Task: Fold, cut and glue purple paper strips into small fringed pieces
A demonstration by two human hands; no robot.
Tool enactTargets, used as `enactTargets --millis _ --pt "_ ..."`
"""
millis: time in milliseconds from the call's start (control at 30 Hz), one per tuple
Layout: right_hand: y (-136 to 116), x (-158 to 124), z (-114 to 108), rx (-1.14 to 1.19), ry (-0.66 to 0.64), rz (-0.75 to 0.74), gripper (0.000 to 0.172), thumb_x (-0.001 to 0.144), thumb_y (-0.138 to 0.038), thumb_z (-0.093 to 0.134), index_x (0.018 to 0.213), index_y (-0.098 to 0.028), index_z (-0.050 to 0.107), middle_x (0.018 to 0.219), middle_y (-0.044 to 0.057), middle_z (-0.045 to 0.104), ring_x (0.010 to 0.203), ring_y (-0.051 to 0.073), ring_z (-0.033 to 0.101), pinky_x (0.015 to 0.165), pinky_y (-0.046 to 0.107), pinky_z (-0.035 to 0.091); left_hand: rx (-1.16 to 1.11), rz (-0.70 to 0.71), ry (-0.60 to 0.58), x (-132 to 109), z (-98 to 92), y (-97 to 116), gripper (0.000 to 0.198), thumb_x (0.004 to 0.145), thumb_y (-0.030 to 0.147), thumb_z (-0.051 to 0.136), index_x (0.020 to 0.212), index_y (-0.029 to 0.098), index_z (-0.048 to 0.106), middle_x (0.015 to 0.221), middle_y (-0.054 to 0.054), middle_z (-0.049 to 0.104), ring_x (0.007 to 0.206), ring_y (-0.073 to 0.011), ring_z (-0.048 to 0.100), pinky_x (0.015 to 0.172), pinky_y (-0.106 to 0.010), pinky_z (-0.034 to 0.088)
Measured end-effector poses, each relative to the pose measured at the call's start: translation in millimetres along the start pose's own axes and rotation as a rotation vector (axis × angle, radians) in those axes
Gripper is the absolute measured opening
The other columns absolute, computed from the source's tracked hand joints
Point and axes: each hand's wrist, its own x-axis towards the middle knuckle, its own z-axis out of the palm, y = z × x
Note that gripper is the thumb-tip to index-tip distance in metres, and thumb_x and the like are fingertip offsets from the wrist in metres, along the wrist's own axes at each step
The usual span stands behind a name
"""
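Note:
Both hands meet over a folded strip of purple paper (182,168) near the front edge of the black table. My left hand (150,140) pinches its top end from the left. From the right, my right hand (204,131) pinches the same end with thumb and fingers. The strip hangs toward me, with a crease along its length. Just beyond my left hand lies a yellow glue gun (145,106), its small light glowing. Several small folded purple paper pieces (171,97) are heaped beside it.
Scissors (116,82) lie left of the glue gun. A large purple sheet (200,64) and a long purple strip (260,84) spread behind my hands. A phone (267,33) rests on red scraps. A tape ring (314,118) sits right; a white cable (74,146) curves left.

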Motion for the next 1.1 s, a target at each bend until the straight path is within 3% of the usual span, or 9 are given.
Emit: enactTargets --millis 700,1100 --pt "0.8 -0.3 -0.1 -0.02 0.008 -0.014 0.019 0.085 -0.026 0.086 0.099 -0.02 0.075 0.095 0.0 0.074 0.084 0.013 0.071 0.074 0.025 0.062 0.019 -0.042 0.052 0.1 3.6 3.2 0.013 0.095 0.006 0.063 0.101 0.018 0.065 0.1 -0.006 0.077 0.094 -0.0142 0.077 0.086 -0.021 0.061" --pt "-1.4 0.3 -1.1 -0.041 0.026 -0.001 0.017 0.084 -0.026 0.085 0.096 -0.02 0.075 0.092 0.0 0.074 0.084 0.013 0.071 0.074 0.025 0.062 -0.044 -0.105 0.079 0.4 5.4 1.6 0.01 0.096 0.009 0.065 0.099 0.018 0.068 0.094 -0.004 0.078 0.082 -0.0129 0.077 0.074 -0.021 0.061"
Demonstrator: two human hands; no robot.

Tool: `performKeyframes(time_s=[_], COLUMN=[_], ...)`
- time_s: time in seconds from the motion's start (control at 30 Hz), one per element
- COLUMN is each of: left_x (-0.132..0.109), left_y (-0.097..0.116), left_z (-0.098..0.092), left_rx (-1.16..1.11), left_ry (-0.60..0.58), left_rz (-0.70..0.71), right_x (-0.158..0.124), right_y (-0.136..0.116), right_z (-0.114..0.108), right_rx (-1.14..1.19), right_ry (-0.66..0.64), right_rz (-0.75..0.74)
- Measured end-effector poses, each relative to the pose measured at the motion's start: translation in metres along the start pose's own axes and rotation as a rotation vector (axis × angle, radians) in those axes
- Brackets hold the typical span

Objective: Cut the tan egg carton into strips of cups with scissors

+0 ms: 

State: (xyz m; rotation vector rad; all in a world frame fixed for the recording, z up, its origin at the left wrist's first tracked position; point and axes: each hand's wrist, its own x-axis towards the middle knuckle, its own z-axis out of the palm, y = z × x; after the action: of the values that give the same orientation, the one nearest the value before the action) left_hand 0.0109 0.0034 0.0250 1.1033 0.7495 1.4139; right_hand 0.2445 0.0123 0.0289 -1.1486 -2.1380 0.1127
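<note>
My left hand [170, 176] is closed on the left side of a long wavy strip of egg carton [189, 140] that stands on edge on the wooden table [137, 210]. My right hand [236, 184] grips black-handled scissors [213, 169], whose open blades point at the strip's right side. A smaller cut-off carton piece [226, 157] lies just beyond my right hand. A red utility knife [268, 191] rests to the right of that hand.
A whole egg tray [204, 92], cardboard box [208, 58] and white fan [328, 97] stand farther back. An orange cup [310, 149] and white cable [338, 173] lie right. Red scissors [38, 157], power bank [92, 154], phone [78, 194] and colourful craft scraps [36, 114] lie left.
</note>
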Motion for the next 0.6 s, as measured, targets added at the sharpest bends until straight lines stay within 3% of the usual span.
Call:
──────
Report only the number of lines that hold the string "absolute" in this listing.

2